Jarrell and Rex settled into a booth at Josie’s and waited for their meal. After finishing one basket of chips and salsa, the waitress brought out their plates. Both had ordered breakfast burritos stuffed with eggs, bacon and potatoes and smothered in queso. A true, West Texas staple.
“Are you dating anyone?” Jarrell asked. “Yeah sorta,” Rex replied. “I’ve been using one of those dating apps, Tinder, or whatever, and I met someone a few nights ago.”
“What do you mean you met someone and what the hell is a tinder?” Jarrell asked.
“I mean I met someone,” Rex said. “I met her in the Wal-Mart parking lot.”
“What?” Jarrell asked, incredulously.
“I was at home watching Stranger Things on Netflix and had a few drinks. So I started screwing around on my phone and started chatting with one of ‘em. She asked me to meet her at the Wal-Mart parking lot, told me she drove a silver Jeep Cherokee. I’d had just enough to drink to think that was a good idea, so I headed that way.”
“When I got there, sure enough, there was that silver Jeep. So I pulled up beside her and got in. We talked for a little while. She’s going through a divorce and I think her ex might’ve been inside Wal-Mart, shopping. It was kinda weird.”

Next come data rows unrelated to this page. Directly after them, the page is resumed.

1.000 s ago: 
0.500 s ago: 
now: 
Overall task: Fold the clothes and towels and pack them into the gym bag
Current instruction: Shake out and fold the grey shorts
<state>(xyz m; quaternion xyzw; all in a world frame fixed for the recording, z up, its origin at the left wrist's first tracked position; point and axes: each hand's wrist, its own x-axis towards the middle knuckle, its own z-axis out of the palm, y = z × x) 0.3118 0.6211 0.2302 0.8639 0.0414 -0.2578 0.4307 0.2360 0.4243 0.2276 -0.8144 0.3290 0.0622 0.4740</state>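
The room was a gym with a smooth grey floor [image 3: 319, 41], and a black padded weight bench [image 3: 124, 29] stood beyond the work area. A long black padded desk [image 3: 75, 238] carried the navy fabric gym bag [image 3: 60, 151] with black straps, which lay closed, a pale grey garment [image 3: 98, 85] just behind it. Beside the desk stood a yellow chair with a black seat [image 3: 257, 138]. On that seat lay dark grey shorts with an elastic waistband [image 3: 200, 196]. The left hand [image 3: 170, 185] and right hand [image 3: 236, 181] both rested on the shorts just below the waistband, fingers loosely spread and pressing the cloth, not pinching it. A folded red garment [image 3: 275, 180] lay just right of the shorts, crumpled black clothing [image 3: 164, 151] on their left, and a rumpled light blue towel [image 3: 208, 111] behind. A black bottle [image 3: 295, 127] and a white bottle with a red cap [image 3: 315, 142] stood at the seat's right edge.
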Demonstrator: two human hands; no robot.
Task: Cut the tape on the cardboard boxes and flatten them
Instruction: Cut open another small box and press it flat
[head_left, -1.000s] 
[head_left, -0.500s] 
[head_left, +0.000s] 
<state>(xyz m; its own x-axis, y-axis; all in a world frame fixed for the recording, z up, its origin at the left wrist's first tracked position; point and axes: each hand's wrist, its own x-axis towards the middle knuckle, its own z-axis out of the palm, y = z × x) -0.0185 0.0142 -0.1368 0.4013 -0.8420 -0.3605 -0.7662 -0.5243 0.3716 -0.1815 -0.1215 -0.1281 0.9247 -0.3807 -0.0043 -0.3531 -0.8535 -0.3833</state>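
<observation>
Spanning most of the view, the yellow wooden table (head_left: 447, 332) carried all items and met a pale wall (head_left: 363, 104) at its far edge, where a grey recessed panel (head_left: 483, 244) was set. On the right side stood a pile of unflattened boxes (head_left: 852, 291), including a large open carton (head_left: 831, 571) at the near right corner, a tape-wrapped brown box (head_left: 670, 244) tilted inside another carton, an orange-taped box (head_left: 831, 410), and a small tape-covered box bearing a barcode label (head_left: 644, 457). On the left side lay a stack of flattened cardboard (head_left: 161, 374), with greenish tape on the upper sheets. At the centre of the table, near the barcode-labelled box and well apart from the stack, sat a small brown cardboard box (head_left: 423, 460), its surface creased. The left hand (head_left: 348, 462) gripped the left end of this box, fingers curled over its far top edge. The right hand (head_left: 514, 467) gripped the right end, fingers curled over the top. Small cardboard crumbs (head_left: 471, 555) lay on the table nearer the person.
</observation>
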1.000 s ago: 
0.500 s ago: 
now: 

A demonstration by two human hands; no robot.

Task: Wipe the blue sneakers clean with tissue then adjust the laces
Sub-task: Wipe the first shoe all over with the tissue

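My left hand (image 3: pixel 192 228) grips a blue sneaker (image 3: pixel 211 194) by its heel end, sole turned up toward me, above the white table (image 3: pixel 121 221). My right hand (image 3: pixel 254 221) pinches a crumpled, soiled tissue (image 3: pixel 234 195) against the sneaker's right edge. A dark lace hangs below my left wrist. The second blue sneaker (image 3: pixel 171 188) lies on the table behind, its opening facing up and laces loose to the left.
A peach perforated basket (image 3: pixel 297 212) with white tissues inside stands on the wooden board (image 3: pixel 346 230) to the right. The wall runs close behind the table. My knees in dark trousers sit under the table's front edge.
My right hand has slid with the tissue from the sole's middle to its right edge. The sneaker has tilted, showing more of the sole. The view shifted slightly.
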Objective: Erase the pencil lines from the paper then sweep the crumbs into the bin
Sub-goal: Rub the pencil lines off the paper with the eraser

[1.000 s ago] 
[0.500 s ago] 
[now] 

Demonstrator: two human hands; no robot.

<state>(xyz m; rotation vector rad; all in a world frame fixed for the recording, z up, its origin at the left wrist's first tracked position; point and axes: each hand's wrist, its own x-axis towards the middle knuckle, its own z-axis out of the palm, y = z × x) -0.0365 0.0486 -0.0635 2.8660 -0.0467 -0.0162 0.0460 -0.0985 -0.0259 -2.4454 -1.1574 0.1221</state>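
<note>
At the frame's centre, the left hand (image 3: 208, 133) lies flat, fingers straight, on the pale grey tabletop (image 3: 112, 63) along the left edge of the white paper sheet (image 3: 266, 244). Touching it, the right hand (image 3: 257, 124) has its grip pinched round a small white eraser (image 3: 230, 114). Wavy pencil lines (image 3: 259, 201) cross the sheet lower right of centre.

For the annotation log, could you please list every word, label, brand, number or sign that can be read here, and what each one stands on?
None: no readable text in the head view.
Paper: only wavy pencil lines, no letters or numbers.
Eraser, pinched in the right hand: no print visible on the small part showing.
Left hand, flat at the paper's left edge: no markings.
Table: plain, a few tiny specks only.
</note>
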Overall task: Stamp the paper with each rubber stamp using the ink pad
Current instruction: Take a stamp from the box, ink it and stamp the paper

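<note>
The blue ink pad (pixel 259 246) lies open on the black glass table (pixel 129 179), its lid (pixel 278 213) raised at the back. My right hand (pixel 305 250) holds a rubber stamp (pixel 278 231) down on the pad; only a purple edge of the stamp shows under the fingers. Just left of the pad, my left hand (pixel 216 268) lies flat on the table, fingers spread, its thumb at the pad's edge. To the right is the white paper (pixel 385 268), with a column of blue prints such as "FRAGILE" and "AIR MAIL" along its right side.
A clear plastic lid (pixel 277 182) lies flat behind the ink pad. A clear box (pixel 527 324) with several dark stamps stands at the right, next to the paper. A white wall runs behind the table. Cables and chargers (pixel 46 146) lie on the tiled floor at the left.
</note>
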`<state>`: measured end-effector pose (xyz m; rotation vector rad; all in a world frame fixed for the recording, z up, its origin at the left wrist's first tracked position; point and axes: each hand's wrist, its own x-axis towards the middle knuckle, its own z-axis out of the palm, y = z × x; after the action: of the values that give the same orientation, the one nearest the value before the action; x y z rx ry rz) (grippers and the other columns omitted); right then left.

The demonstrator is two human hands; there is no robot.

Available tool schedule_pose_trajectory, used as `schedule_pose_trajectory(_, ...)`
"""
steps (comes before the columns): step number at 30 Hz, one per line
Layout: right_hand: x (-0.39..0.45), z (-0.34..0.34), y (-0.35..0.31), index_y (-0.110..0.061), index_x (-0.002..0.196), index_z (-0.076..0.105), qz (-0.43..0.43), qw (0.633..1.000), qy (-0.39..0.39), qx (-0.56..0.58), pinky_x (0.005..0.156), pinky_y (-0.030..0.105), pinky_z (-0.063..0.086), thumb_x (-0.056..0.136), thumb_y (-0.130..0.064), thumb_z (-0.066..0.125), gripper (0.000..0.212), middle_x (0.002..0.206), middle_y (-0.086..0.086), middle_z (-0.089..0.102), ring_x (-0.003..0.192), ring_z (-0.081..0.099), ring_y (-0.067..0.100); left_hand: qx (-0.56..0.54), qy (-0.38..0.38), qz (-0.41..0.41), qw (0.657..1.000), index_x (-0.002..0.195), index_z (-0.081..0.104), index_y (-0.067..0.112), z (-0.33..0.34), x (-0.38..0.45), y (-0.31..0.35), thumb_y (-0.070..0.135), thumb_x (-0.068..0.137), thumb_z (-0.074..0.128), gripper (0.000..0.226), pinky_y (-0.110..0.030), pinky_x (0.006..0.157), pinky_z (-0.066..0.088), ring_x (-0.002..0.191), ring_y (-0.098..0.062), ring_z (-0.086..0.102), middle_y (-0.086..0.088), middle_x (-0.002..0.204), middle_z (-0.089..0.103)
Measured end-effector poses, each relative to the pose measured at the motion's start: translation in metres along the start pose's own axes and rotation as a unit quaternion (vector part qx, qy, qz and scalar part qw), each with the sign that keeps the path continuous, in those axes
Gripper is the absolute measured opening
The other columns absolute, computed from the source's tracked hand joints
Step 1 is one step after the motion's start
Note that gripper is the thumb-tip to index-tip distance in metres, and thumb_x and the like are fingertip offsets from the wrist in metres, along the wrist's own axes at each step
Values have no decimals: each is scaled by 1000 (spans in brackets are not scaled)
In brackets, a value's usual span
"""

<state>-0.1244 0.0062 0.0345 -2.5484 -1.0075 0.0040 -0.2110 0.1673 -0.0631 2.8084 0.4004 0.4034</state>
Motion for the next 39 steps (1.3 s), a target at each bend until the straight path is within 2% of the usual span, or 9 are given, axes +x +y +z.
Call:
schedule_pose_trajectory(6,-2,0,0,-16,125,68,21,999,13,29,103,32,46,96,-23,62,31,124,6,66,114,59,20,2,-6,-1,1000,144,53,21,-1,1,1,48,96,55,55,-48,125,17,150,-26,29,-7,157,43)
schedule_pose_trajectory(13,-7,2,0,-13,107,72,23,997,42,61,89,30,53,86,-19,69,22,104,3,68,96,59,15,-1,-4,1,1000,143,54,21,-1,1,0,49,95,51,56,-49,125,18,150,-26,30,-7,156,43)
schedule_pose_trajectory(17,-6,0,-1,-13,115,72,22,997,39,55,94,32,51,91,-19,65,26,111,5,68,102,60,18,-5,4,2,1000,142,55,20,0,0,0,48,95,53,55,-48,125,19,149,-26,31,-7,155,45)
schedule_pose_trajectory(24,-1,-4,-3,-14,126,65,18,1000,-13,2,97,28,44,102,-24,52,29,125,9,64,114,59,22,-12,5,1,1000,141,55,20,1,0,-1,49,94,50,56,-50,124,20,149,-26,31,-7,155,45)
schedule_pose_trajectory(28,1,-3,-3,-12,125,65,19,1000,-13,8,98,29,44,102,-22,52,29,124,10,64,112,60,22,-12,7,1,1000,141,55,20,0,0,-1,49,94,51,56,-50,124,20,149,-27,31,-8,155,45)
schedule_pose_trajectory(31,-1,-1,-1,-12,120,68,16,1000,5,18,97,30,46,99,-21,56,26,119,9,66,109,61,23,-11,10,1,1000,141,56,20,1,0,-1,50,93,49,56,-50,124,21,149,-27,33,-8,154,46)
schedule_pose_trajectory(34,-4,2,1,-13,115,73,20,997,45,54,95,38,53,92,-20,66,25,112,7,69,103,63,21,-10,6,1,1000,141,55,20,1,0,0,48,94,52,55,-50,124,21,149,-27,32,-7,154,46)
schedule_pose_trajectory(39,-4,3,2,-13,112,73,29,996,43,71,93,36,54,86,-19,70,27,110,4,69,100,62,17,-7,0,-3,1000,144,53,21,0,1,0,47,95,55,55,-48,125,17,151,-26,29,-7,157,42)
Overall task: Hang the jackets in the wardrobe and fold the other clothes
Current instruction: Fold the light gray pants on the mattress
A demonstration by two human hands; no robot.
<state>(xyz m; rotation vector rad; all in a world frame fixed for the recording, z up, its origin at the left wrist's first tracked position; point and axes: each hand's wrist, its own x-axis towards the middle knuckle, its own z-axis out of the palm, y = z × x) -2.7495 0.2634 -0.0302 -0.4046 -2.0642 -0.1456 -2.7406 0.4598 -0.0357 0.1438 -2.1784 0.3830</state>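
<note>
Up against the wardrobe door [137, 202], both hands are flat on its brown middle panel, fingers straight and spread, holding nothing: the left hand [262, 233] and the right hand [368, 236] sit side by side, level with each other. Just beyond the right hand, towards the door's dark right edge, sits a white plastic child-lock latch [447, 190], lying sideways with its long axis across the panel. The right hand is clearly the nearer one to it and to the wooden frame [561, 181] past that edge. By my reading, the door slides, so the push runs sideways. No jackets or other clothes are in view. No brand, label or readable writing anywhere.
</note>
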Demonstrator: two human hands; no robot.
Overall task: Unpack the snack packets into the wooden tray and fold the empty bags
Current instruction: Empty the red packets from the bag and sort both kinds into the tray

“You’re gonna get yourself killed,” Jarrell said.
“I know, I know,” Rex said. “I don’t know what I was thinking.”
“She was wearing sweat pants,” Rex said and took a bite of his burrito.
“So I guess you wanna talk about my Roy problem,” Jarrell asked.
“Yeah, let’s sue his ass,” Rex said. “Let’s take him for everything he’s got.”
“That’s the problem,” Jarrell answered, “he ain’t got nothing.”
“T-Rex!” shouted two kids in Tech shirts. They approached the table holding their arms close to their chests and hop-running in an attempt to mimic the legendary dinosaur. “Hey fellas,” Rex said, thanks for the shout-out.” The Tech kids gave Rex a high-five and returned to their table. “We love you, man!” they yelled.
Alone again with their burritos, Rex and Jarrell continued their discussion. “I guess you’re right,” Rex said. “We wouldn’t get much from him.” Jarrell dipped a chip into the queso remaining on his plate and ate it. “I talked to the sheriff but he’s no use. Said there’s nothing he can do unless he catches Roy doing something wrong. He still has legal custody of the boy.”
“There is something we can do,” Rex said.
“What do you have in mind?” Jarrell asked.
In the course of Rex’s time building his firm into the South Plains premier litigious power, he had come across more than his fair share of less than desirable characters. Sitting at breakfast and seeing Jarrell’s tired eyes, Rex ran through a mental rolodex of those that might be able to help, in whatever way necessary.
“We’ll get that baby back, Jarrell,” Rex said. “We’ll get him back.”